There is talk in Albany of a measure that would call for all counties in the state to set up five sites where voting would take place 14 days prior to a general election and a week before a primary or special election. The voter would not have to vote within their district.

It’s that last part that creates concern for many in the elections field. Logistically, the entire event would cost counties like Cattaraugus a lot of money, according to Republican County Elections Commissioner Sue Fries.

“I would need to have some kind of electronic signature capture of some sort,” she said. “That would be the only way I could make sure someone didn’t vote more than once.”

Her research has shown that could cost the county around $65,000.

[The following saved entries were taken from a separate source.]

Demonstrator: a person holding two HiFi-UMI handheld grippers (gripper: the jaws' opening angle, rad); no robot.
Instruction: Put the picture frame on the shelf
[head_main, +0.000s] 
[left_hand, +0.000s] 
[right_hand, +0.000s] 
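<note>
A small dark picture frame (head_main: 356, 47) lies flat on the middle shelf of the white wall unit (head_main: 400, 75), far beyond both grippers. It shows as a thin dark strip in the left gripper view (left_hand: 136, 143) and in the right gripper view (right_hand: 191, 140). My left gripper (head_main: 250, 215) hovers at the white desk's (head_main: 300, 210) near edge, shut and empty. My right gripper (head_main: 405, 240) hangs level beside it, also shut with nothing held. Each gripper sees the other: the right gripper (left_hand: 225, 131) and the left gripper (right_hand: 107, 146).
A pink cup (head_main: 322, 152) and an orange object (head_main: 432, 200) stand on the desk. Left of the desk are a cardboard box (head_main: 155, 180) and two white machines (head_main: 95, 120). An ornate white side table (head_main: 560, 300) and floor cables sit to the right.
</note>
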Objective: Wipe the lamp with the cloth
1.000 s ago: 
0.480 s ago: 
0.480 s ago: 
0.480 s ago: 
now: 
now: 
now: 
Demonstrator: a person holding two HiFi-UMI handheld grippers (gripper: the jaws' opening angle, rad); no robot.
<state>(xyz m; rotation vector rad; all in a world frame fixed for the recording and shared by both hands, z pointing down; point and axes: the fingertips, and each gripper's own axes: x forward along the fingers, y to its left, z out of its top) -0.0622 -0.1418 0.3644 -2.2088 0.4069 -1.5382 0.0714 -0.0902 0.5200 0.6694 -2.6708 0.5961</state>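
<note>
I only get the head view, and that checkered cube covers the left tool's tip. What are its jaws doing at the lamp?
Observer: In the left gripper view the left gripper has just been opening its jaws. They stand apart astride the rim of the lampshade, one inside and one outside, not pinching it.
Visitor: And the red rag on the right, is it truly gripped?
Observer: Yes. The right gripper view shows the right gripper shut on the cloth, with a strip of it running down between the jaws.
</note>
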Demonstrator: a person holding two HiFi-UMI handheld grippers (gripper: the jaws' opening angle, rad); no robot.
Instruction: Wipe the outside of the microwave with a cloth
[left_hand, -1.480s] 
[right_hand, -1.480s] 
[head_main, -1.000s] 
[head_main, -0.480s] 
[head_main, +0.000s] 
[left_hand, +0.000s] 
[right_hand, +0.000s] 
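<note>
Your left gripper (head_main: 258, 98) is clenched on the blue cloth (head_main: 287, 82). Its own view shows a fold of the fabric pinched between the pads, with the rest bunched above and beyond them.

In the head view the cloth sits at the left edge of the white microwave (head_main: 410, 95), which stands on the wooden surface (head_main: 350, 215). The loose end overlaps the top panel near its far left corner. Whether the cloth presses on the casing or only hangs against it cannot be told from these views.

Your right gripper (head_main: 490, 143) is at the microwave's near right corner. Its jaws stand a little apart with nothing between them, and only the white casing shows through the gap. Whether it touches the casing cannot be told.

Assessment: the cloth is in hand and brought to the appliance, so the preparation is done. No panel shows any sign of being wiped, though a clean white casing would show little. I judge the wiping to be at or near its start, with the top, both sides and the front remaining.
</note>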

Although the policy has yet to be written on how such items would be handled, Fries said she also would have to have all the ballot styles for the entire county available at every polling place. Currently, the county has more than 40 different ballot styles per election. The number of ballots on hand also is undetermined. Fries said the current mandate is that each county has enough ballots for 110 percent of registered voters.

Fries’ counterpart, Democratic Commissioner Kevin C. Burlesson, is not as strongly opposed to the concept.

“New York State was 47th out of 50 states for turnout in the last general election,” he said. “If this is going to increase the number of people voting, I am all for it. Besides, with 32 states already using early voting with little problems, it is the trend of the future.”

If the bill is adopted by the State Legislature, the county has placed a provision in its resolution of opposition to ask for counties to be able to opt out of the system and continue to have voting on one day.

The resolution will go before the full Legislature on Wednesday.